Et Marc, dès qu’il fut assis à son banc, près de David entré avec les témoins, eut cette sensation d’angoisse, une menace d’étouffement, comme si les murs allaient leur crouler sur la tête. Il avait vu tous les yeux se diriger sur eux, David surtout soulevait une grande curiosité. Puis, il s’émut, Delbos venait d’arriver, pâle et résolu, sous les regards mauvais du plus grand nombre, le fouillant, voulant voir où il saignait de l’article infâme paru le matin. Mais l’avocat, comme revêtu d’une armure de mépris et de vaillance, se tint longtemps debout, dans sa force souriante.

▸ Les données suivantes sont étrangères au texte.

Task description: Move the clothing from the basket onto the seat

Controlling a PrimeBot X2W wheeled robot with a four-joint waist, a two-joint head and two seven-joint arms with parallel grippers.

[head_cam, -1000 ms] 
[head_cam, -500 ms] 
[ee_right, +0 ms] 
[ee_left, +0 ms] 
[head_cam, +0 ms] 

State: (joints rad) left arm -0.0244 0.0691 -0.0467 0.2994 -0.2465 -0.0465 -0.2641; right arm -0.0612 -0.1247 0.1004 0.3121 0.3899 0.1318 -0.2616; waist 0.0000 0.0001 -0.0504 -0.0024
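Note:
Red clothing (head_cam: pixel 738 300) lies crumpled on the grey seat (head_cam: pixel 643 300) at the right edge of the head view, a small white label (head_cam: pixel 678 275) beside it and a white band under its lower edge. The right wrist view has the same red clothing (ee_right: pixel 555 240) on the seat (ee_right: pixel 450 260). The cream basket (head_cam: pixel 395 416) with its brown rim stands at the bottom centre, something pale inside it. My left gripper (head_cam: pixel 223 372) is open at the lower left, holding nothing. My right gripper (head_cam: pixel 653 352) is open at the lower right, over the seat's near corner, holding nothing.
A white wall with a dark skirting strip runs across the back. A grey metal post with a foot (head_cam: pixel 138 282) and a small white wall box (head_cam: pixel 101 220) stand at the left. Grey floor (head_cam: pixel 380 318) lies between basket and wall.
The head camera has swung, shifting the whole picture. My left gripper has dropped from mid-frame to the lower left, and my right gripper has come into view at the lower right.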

Et Marc dès lors s’intéressa au jury, dévisagea chaque juré qui entrait, pour essayer de lire à quels hommes était confiée la grande tâche réparatrice. C’étaient d’insignifiantes figures de petits commerçants, de petits bourgeois, un pharmacien, un vétérinaire, deux capitaines retraités. Et, sur tous ces visages apparaissait la même expression d’inquiétude morne, la volonté de ne rien laisser deviner du trouble intérieur. Avec eux, ils apportaient les ennuis dont on gâtait leur existence, depuis que leurs noms étaient connus. Plusieurs avaient des têtes blêmes de donneurs d’eau bénite, de bedeaux rasés et cafards, habitués aux discrétions hypocrites du culte, tandis que d’autres, trop gras, congestionnés, semblaient avoir doublé leur ration matinale d’eau-de-vie pour se donner du cœur au ventre. On sentait derrière eux toute la vieille cité cléricale et militaire, avec ses couvents et ses casernes, et un frisson passait, lorsqu’on songeait de quelle œuvre de justice étaient chargés ces hommes à l’intelligence et à la conscience déformées, étouffées par le milieu.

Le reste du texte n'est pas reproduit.